Question

Consider the following table:

People

  • FirstName nvarchar(50)
  • LastName nvarchar(50)

Let's assume for the moment that this table has a full-text index on it for both columns.

Let's suppose that I wanted to find all of the people named "John Smith" in this table. The following query seems like a perfectly rational way to accomplish this:

SELECT * from People p
INNER JOIN CONTAINSTABLE(People,*,'"John*" AND "Smith*"')

Unfortunately, this will return no results, assuming that there is no record in the People table that contains both "John" and "Smith" in either the FirstName or LastName columns. It will not match a record with "John" in the FirstName column, and "Smith" in the LastName column, or vice-versa.

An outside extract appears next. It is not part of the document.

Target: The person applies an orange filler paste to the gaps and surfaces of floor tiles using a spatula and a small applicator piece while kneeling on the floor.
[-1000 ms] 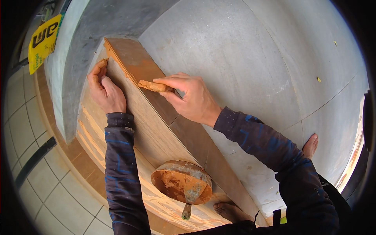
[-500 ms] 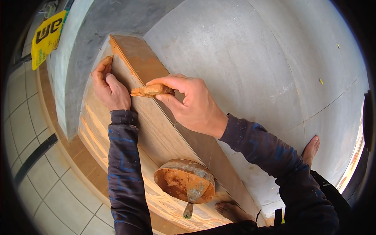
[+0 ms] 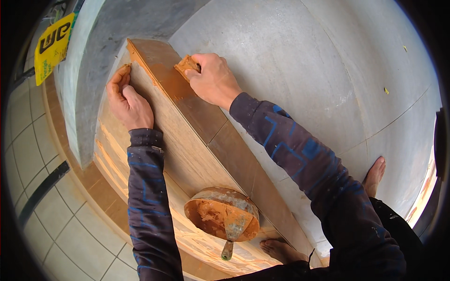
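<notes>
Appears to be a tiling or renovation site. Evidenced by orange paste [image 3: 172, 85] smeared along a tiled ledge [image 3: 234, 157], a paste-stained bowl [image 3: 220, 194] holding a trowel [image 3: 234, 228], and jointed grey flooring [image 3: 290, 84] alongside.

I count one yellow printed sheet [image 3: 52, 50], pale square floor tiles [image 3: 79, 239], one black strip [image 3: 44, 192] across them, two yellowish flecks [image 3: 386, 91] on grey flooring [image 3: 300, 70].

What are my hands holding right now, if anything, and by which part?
Your right hand holds an orange-smeared block by the end nearest the palm, between thumb and fingers. Your left hand shows nothing held.
</notes>
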Tool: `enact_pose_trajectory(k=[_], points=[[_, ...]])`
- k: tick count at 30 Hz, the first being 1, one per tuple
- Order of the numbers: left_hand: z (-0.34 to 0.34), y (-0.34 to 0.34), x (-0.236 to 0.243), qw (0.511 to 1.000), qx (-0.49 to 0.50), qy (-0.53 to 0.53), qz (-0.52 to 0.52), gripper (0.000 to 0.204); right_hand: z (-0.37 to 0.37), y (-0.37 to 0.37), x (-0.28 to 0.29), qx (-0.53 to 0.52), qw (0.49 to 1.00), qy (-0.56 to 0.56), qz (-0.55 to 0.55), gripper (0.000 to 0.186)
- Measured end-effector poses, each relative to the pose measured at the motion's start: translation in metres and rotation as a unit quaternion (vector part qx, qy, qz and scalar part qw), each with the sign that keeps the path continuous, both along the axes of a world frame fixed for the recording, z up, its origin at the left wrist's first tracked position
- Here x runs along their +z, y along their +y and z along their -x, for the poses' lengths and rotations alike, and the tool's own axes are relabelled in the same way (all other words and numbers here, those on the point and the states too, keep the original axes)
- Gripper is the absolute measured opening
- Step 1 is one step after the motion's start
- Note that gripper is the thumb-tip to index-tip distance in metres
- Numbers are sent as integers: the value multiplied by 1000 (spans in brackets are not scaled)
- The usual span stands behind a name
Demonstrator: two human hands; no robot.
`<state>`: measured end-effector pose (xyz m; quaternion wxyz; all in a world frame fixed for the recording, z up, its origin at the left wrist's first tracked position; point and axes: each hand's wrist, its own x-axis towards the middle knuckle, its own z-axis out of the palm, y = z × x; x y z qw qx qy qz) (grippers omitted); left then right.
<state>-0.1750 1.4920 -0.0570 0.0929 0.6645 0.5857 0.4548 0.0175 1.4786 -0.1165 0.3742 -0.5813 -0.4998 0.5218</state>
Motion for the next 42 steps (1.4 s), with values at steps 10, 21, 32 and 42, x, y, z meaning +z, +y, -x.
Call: enact_pose_trajectory(k=[10, 21, 32, 42], points=[[3, -4, 3, 1000, -1, -11, 8, 37, -36, 4, 0, -10, 990, 137, 28, 19], [-4, -1, 6, 1000, 3, -28, 12, 38, 1, 3, 2, 6, 998, 50, -48, 16], [-2, -5, 5, 999, 3, 27, 27, 40, -1, 29, 33, -8, 944, 93, -316, 29], [-3, -8, 11, 1000, 10, 22, 16, 42, -46, -75, 15, 122, 948, 95, -278, 35]])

My question is this: How does one accomplish what I'm trying to do above? Please consider that the example above is simplified. The real table I'm working with has ten columns and the input I'm receiving is a single string which is split up based on standard word breakers (space, dash, etc.)

Was it helpful?

Solution 2

Here's what I ended up doing:

The example I gave above might have been a bit oversimplified. In the actual application, the full-text index is actually on a view that represents a join of two tables. One advantage of this is that the schema of the view can be independent of the table(s) it is built from.

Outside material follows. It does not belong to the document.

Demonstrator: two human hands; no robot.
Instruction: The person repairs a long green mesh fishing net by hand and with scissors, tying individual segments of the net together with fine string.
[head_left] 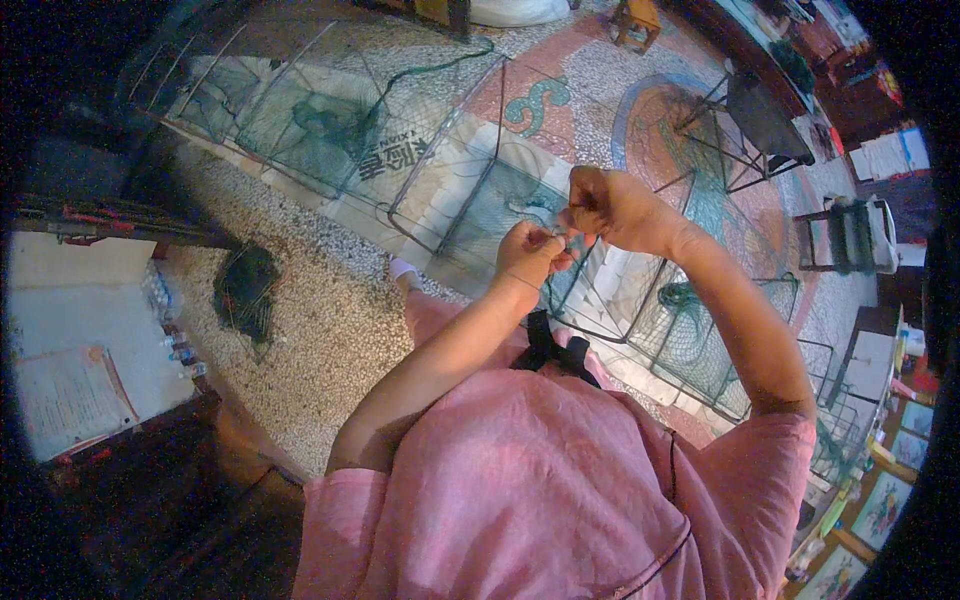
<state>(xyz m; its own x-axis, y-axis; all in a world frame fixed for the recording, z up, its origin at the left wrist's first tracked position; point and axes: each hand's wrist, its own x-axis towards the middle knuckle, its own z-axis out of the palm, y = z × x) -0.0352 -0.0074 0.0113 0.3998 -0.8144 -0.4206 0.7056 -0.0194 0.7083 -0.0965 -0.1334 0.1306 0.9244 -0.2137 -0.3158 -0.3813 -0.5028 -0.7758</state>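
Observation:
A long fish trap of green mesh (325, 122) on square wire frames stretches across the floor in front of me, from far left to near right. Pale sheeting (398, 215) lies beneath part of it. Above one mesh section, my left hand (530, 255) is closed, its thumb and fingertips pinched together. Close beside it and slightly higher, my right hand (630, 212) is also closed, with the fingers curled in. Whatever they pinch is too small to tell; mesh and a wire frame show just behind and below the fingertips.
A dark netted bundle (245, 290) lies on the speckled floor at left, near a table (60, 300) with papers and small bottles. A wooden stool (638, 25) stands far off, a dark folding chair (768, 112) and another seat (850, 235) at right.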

To use my (simplified) example from above, I have a table that looks like this:

People

  • FirstName nvarchar(50)
  • LastName nvarchar(50)

The view, which the index is actually built from, looked like this:

PeopleView

  • FirstName nvarchar(50)
  • LastName nvarchar(50)

To work around the problem, I modified the schema of the view so that there is now a single (plus a key) column which contains the contents of the entire table(s) represented by the view:

PeopleView

  • Name (FirstName + ' ' + LastName)

The full-text catalog had to be rebuilt, of course, taking into account the new schema of the view, but all of the changes were made at the database level, which meant no changes to the application code. I had to make a few adjustments to the view to handle columns that might have null values, since NULL concatenated with anything = NULL.